ろくに話さないのに勝手にイメージを決めつけて怖がっている大人たちに少し腹が立ってくる。ちゃんと話せば良いのに。
「良いんですよ、パラドちゃん。これは私が良く話さないから起こってしまったことなんですから、気に止む必要はないわよ」
「え、顔に出てた?」
「いえ、何となくですよ」
そう微笑みながら本の方へと顔を戻した。何でだろう、リシアっていつも僕の考えていることを当ててくるんだよ。いくら頑張って無表情にしても何故か当たる、不思議な女の子だ。
「今日は何の童話を教えてくれるんだ?」
「あら、もう飽きたのかと」
「そんなわけないでしょ、リシアの話はいつも楽しみにしているよ」
これは紛れもな本心であり、リシアのところにいく時はいつも楽しみにしている。今日はどんな話をするのかな、怖い話?幸せな話?そう思いながら話す。
僕の言葉を聞いてリシアは少し目を開いていて驚愕の表情を浮かべたがすぐさまにいつもの微笑んでいる顔に直し、僕に話しかけてきた。
「パラドちゃんは本当に私のことが好きですね」
「うん?好きだよ、リシアのこと」
「そういうのは心の底から好きな人に言うものなのですよ」
「へー、そうなんだ」
気のせいなのかリシアの頬が少し赤くなっている。何でだろう、風邪とか引いたのかな?
「あ、またリシアとパラドがイチャイチャしてるよ、アルトお姉ちゃん」
「しっ、黙りなさいノア!」
突然大きな声が聞こえ、その声が発声されたところを見るとそこには二人の姉弟がいた。
二人とも青く煌めく髪を持っており、姉の方は星空を体現したかの蒼色のした目、弟の方は空を体現するかのような水色のした目。
そんな特徴的な髪色と目の色をしている家なんて限られており、しかも子供というならアストラレイン家の姉弟しかいないのだ。
僕の目があったらアルトはすぐさま弟のノアを掴み、全速力で走ったが残念、僕はカイと良い勝負をできるほどの脚力の持ち主なため、すぐ追いついた。
「うー、ごめんなさい、パラドお兄ちゃん。イチャイチャとかもう言わないから。」
「うちの弟が空気をぶち壊して大変申し訳ない」
追いつくや否や、すぐに土下座の姿勢になり、ノアはというと顔を地面に擦り付けながら泣いていたのだ。
人が見れば僕が脅しているかのように見えるが、僕は別にそこまで意地悪な性格をしていないんだが?
「別に怒っているわけとかじゃいなからね、ノア。でもね、二人だけで会話をしている時はなるべく大きな声で喋んないように。こういうのはコソコソやるもんだ」
「わかったパラドお兄ちゃん!次はコソコソしゃべるね」
「よろしい」
「ちょっと、私の弟に何の教育をしているんだパラド」
そうしてアルトとお互いの顔を見た後、爆笑をした。はは、確かに。僕はノアに何を教えているんだろう。
ノアはというと心底不思議な表情をしており、時間が経つにつれて「僕だけ仲間はずれ〜!」って暴れ回った。

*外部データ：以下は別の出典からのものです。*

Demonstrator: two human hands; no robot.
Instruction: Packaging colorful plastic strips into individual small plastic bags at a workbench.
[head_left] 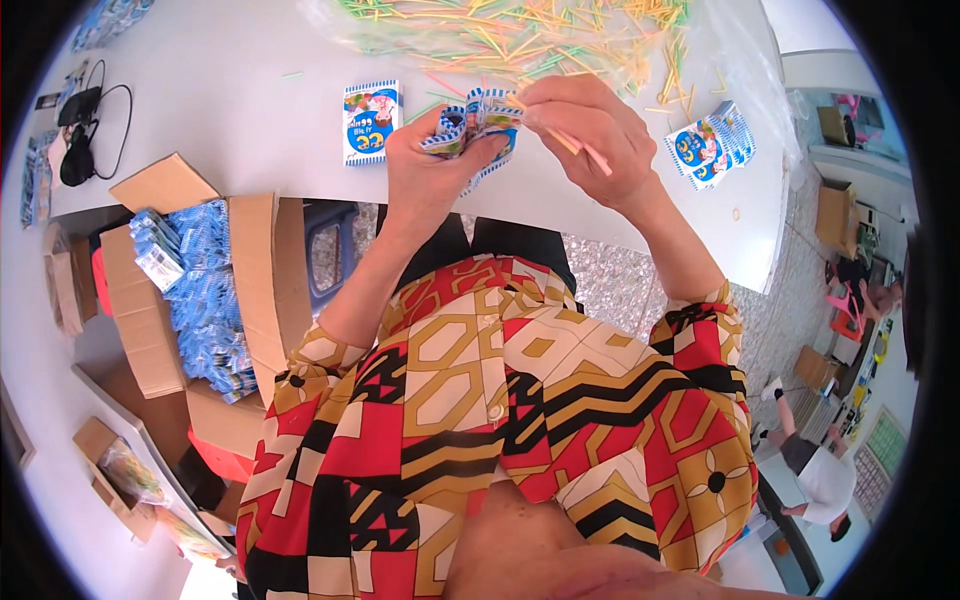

落ち着かせるのに少し時間はかかったがそのあとはぐっすり眠ってしまい、アルトとはお別れした。
全速力でリシアと話していたところに行ったがそこには誰もいなく、リシアはどうやら帰ったらしい。まー仕方ないか、アルトとノアとは十分ぐらい話してしまったし。
ちょっと落ち込みながら僕の家へと帰った。明日もリシアと話そう、そう思いながら。